As it turns out, this solution doesn't work at all. If I log onto a machine as Administrator, and change the default view settings for all folders, that only affects the Administrator user.

If I log out of Administrator, and log in as a different user, that users default view options are unaffected. To put it simply, it seems as though folders view options are per user, and I don't know of any way to change it globally for all users on a machine.


----------



## Go3iverson (Feb 11, 2008)

AdamRuck said:


> Hi again,
> 
> As it turns out, this solution doesn't work at all.

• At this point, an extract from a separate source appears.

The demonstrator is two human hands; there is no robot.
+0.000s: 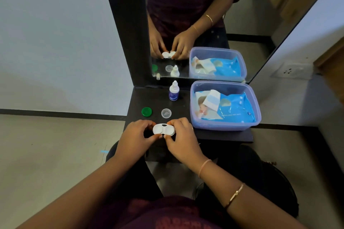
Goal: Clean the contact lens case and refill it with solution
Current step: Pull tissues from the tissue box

If I log onto a machine as Administrator, and change the default view settings for all folders, that only affects the Administrator user.
> 
> If I log out of Administrator, and log in as a different user, that users default view options are unaffected. To put it simply, it seems as though folders view options are per user, and I don't know of any way to change it globally for all users on a machine.



Yes, that is a per user setting.  Depending on your environment, it's easier said than done.


----------



## dherbert (Feb 27, 2008)

Hi - we had the same problem under 10.5.2 server - seems deactivating the streams support vfs module in samba did the trick:

/etc/smb.conf:

    vfs objects = darwinacl, darwin_streams
    ...
    ; The darwin_streams module gives us named streams support.
    stream support = yes
    ea support = yes

replace with (i.e. remove darwin_streams)

   vfs objects = darwinacl
    ...
    ; The darwin_streams module gives us named streams support.
    stream support = no
    ea support = no 


For some reason it seems the alternate data streams (ADS) support in this new version of samba is broken - the windows clients can happily write files with streams (which get saved locally server-side as an extended atttribute), but they can't *copy* the file back - this is a big problem when roaming profiles are concerned.  We just turned stream support off.  It means the stream data gets stripped, but that hasn't presented a problem as yet..
-David


----------



## Rooktoven (Apr 2, 2008)

dh--

We have a program that was choking on what seemed to be open permissions.  This fixed it.  Dumping Streams fixed it.  Thanks.


----------



## grigora (Aug 5, 2008)

also, be careful when using the "veto files" option in the share setup (smb.conf on server side).
if there's a line in smb.conf (server side) saying:
_veto files = /.*/_
this would prevent mac os-x from creating/using hidden files (dot files) for extended attributes and you will get errors like: _could not copy extended attributes_ and the operation will fail.


----------



## tyski (Apr 1, 2009)

dh--

I don't chime in on forum threads too much, but given the number of extremely frustration and low-level problems with Leopard Server and severe lack of useful answers on various forums, this post was so nice to see--straightforward and it works. Thanks!


----------



## Zissixroark (Apr 1, 2009)

I'm new to the forum. Nice post.


----------



## p0ddie (Jul 2, 2009)

hi there,

sorry for bumping this up more than a year later, but I ran into the same problem as described here.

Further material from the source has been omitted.